▸ **WHAT THE TASK REQUIRES**:
The answer must match the listing exactly, with every line written out again.
** INFORMATION PROVIDED follows **
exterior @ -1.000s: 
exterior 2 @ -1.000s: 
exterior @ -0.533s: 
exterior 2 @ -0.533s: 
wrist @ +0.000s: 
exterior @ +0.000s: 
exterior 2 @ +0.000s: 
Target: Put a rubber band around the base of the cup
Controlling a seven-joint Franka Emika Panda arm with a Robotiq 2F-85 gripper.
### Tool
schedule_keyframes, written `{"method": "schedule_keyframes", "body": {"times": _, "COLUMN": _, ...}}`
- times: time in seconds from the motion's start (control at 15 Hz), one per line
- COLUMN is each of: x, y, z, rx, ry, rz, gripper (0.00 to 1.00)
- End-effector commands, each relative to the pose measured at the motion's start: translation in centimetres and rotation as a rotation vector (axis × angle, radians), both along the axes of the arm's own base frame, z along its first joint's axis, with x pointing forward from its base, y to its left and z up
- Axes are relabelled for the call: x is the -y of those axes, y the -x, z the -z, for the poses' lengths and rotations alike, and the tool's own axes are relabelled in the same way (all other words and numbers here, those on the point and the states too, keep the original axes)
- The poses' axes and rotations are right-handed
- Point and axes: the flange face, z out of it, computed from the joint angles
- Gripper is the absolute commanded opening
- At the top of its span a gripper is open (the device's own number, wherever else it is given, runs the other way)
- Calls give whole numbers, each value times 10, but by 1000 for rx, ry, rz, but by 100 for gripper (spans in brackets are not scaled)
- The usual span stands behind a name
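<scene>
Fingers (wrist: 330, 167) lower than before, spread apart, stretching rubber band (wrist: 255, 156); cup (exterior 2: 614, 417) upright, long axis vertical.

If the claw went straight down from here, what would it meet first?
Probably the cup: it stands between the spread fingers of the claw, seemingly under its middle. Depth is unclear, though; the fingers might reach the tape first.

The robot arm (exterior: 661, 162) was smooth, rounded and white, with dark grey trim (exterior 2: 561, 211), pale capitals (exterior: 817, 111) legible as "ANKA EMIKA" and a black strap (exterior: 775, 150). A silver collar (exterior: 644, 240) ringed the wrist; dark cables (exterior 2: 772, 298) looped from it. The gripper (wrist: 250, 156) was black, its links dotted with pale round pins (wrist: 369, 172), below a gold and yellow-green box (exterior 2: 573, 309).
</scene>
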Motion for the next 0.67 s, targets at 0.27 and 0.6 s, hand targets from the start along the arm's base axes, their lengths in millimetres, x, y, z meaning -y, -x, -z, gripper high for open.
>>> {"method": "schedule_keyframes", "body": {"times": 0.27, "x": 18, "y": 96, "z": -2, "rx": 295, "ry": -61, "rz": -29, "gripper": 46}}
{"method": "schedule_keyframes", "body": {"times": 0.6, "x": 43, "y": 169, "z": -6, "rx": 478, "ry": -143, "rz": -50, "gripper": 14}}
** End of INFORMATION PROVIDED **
▸ **SOLUTION**:
exterior @ -1.000s: 
exterior 2 @ -1.000s: 
exterior @ -0.533s: 
exterior 2 @ -0.533s: 
wrist @ +0.000s: 
exterior @ +0.000s: 
exterior 2 @ +0.000s: 
Target: Put a rubber band around the base of the cup
Controlling a seven-joint Franka Emika Panda arm with a Robotiq 2F-85 gripper.
### Tool
schedule_keyframes, written `{"method": "schedule_keyframes", "body": {"times": _, "COLUMN": _, ...}}`
- times: time in seconds from the motion's start (control at 15 Hz), one per line
- COLUMN is each of: x, y, z, rx, ry, rz, gripper (0.00 to 1.00)
- End-effector commands, each relative to the pose measured at the motion's start: translation in centimetres and rotation as a rotation vector (axis × angle, radians), both along the axes of the arm's own base frame, z along its first joint's axis, with x pointing forward from its base, y to its left and z up
- Axes are relabelled for the call: x is the -y of those axes, y the -x, z the -z, for the poses' lengths and rotations alike, and the tool's own axes are relabelled in the same way (all other words and numbers here, those on the point and the states too, keep the original axes)
- The poses' axes and rotations are right-handed
- Point and axes: the flange face, z out of it, computed from the joint angles
- Gripper is the absolute commanded opening
- At the top of its span a gripper is open (the device's own number, wherever else it is given, runs the other way)
- Calls give whole numbers, each value times 10, but by 1000 for rx, ry, rz, but by 100 for gripper (spans in brackets are not scaled)
- The usual span stands behind a name
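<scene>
Fingers (wrist: 330, 167) lower than before, spread apart, stretching rubber band (wrist: 255, 156); cup (exterior 2: 614, 417) upright, long axis vertical.

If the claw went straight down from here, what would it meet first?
Probably the cup: it stands between the spread fingers of the claw, seemingly under its middle. Depth is unclear, though; the fingers might reach the tape first.

The robot arm (exterior: 661, 162) was smooth, rounded and white, with dark grey trim (exterior 2: 561, 211), pale capitals (exterior: 817, 111) legible as "ANKA EMIKA" and a black strap (exterior: 775, 150). A silver collar (exterior: 644, 240) ringed the wrist; dark cables (exterior 2: 772, 298) looped from it. The gripper (wrist: 250, 156) was black, its links dotted with pale round pins (wrist: 369, 172), below a gold and yellow-green box (exterior 2: 573, 309).
</scene>
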Motion for the next 0.67 s, targets at 0.27 and 0.6 s, hand targets from the start along the arm's base axes, their lengths in millimetres, x, y, z meaning -y, -x, -z, gripper high for open.
>>> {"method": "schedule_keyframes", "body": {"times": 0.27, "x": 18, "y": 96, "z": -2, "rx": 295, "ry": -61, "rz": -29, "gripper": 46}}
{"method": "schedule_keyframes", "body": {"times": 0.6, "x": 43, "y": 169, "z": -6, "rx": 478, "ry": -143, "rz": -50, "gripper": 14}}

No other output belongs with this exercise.